* ABOUT THIS EXERCISE
Could you repeat the listing exactly, leaving out the pictures?

* STORED DATA
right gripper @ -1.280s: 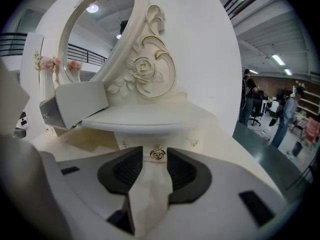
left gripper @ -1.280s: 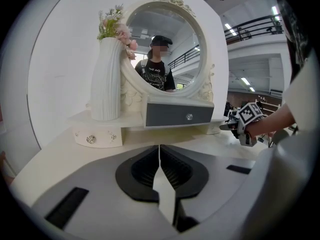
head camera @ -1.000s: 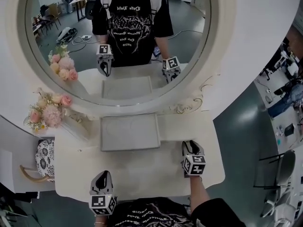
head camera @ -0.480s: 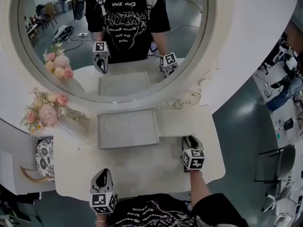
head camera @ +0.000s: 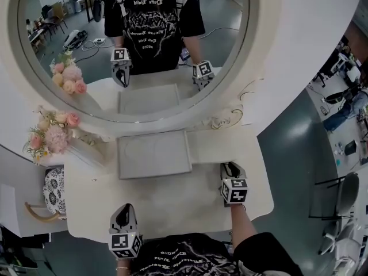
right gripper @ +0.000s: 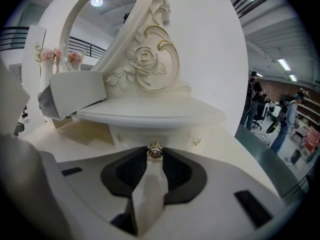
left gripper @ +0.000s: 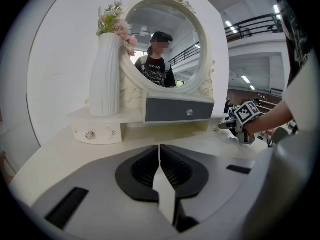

* REPLY TO THE TASK
right gripper @ -1.280s: 
left gripper @ -1.280s: 
head camera @ -1.000s: 
head camera @ -0.480s: 
head camera @ +0.000s: 
right gripper @ +0.000s: 
left gripper @ +0.000s: 

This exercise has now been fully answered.